Traefik integrates with existing infrastructure components (Docker, Kubernetes, Marathon, Consul, Etcd, Rancher, Amazon ECS, and more) and configures itself automatically and dynamically. It handles advanced use cases such as protocol forwarding, load balancing, and HTTP/2.
Traefik is designed to be simple, modern, and easy to operate, with native support for HTTP/2 and automatic HTTPS via Let's Encrypt. It is a popular choice for microservices architectures and modern cloud-native applications.
Personally, I use Traefik inside of my Kubernetes cluster. If you are interested in learning more about my personal Kubernetes cluster, you can read my post on the here.
In a Kubernetes cluster, Traefik can be used as an ingress controller to route traffic from the internet to the appropriate service within the cluster. This can be useful if you have multiple services running in your cluster and you want to expose them to the outside world (DON’T EXPOSE NODE PORTS TO THE PUBLIC BRO).
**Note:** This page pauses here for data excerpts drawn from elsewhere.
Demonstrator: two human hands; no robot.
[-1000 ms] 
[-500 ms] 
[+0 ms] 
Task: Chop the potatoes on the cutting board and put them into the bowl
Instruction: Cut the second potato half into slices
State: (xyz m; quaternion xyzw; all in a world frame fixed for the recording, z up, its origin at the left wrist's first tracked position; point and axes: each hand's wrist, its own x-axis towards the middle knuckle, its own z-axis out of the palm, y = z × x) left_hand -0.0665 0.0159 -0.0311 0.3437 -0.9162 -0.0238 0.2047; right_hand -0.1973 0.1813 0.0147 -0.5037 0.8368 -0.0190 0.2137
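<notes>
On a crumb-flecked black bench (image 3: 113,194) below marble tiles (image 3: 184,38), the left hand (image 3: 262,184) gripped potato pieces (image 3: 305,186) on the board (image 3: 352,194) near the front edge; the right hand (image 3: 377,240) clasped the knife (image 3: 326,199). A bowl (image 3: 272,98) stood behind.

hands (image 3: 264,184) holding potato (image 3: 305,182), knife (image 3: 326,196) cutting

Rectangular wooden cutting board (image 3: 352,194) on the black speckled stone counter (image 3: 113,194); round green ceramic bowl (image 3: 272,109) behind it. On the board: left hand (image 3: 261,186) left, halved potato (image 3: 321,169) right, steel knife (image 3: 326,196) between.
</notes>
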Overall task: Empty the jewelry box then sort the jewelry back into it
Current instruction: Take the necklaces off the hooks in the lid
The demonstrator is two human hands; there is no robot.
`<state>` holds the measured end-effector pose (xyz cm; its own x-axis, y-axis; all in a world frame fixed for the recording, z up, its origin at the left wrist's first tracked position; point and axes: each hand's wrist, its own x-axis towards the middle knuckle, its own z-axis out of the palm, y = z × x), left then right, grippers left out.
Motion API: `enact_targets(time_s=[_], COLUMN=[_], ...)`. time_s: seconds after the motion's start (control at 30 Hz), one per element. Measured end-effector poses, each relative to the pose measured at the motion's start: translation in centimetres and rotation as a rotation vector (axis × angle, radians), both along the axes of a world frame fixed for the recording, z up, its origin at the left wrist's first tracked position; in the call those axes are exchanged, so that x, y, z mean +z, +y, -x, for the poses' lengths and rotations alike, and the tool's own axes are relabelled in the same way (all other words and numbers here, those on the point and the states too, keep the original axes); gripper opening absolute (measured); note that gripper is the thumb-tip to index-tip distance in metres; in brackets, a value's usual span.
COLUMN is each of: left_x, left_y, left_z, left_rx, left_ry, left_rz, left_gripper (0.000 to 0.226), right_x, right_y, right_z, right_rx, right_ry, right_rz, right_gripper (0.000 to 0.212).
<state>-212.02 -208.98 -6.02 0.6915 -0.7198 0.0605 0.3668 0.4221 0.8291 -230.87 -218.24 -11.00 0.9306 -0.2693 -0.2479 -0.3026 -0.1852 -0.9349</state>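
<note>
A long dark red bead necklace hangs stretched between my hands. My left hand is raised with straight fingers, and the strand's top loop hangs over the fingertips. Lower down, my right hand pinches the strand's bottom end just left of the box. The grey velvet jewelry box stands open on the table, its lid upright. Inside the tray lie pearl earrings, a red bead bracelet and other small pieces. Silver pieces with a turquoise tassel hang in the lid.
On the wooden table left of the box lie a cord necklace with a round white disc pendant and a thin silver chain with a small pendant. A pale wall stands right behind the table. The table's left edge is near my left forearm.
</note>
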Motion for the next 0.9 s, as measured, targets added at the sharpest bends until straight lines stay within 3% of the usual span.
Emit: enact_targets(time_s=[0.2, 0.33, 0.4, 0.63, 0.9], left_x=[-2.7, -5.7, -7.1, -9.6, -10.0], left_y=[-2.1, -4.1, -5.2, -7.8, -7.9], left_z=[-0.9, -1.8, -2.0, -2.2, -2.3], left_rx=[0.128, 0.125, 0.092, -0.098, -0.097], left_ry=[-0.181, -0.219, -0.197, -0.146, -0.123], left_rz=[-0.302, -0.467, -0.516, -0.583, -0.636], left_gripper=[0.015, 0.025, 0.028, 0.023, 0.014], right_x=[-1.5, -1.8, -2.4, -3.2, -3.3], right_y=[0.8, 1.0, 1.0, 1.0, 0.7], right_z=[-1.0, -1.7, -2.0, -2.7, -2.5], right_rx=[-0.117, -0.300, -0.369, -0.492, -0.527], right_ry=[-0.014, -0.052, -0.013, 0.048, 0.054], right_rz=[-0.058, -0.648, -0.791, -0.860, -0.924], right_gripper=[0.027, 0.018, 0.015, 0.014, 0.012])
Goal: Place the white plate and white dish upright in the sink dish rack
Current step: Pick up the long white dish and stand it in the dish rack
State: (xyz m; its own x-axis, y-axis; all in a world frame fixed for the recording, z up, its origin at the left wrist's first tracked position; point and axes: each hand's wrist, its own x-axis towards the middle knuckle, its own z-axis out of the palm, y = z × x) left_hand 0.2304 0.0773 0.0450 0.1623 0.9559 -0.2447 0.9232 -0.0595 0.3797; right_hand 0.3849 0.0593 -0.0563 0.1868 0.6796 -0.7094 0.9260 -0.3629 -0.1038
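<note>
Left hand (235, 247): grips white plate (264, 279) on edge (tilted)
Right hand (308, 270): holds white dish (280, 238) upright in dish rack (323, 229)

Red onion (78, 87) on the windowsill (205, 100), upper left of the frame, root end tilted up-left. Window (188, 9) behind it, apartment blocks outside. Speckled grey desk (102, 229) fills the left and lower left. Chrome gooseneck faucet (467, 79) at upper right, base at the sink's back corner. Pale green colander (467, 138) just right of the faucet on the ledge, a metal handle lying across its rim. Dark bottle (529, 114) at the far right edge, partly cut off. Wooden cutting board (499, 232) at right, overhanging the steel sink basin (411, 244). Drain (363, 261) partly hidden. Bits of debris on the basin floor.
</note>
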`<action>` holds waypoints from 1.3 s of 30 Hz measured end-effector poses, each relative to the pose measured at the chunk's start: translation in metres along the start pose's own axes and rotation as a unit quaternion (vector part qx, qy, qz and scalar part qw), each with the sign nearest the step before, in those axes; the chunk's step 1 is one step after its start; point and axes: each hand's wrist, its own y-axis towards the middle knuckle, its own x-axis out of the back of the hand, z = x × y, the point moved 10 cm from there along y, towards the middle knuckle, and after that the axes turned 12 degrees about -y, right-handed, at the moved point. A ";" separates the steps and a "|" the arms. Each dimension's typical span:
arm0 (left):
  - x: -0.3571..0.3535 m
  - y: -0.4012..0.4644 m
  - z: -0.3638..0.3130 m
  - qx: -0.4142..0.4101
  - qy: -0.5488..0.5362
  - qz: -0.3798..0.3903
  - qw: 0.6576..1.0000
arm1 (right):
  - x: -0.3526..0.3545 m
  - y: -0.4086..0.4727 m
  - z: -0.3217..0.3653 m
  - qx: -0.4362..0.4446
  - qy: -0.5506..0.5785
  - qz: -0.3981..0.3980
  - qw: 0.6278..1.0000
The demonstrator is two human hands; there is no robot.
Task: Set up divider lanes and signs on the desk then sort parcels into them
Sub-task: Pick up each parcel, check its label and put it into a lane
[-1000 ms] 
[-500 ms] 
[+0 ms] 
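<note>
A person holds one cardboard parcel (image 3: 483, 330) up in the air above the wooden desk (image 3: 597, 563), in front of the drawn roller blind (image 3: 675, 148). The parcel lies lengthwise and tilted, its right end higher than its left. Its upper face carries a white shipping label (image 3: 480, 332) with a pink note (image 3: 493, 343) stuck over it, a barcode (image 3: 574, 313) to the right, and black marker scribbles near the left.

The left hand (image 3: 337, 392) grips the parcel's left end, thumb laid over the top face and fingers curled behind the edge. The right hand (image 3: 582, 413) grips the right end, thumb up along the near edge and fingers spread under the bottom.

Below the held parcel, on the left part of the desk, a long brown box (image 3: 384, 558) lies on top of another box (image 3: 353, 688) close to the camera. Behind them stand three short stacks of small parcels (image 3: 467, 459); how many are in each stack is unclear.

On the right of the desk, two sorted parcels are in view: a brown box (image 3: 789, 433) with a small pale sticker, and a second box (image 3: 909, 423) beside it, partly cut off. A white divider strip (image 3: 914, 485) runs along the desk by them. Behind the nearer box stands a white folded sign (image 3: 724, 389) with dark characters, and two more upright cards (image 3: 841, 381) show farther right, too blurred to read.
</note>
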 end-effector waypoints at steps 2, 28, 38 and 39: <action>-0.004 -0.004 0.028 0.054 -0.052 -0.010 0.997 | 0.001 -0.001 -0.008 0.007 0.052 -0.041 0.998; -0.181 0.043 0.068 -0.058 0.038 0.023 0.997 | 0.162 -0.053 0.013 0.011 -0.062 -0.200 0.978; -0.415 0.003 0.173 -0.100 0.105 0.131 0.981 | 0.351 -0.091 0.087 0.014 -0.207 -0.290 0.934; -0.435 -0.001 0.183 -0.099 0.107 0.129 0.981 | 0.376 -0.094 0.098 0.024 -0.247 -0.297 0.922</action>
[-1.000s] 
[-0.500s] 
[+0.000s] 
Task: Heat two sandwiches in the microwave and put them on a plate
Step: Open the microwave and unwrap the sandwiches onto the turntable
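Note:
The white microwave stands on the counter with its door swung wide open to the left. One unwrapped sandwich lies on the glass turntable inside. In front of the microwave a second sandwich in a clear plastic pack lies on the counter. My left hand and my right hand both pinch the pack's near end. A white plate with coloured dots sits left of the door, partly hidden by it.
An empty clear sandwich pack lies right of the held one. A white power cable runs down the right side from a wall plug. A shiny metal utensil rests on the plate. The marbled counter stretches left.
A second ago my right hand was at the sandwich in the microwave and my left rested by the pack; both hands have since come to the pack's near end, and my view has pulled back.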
Traefik is best explained with some pictures.
In this very simplified diagram, we can see two users making two different requests. One user is hitting demo.com while the other is hitting test.com. As you can see in the cluster, these web sites are being host on different workloads in Kubernetes (this diagram shows different nodes, but you need to think more along the lines of different pods). Traefik sees the request to demo.com and directs the traffic to the correct Kubernetes service which is connected to the web server pod or workload for demo.com. In the same way Traefik sees the request to test.com and directs the traffic to the correct Kubernetes service which is connected to the web server pod or workload for test.com.
This is a closer look at what happens when a specific URL is requested. Traefik gets a request to demo.com, the request gets sent to the correct service (by something called an ingress-route), and the service sends the request to the pod which it is connected to.
Zooming out even more, we can now see the full picture:
User hits demo.com or test.com
The public IP (in this case 102.420.69) has a public DNS A or CNAME record points to that URL (defined in cloudflare in my case).
Traefik has an internal IP (in this case 10.0.0.100) which has been port forwarded on the router. The request gets redirected from the public IP to the private internal IP that traefik is running on.
Traefik sends the request to the correct service.
The service sends the request to the correct pod.
The pod answers and the cycle reverses.
It actually is very simple when you boil it down and look at some diagrams. I think the simplicity of the product itself is the main selling point. I know for myself; I would rather have everything “just work” instead of battling with a super advanced tool that promises all the features and security in the world.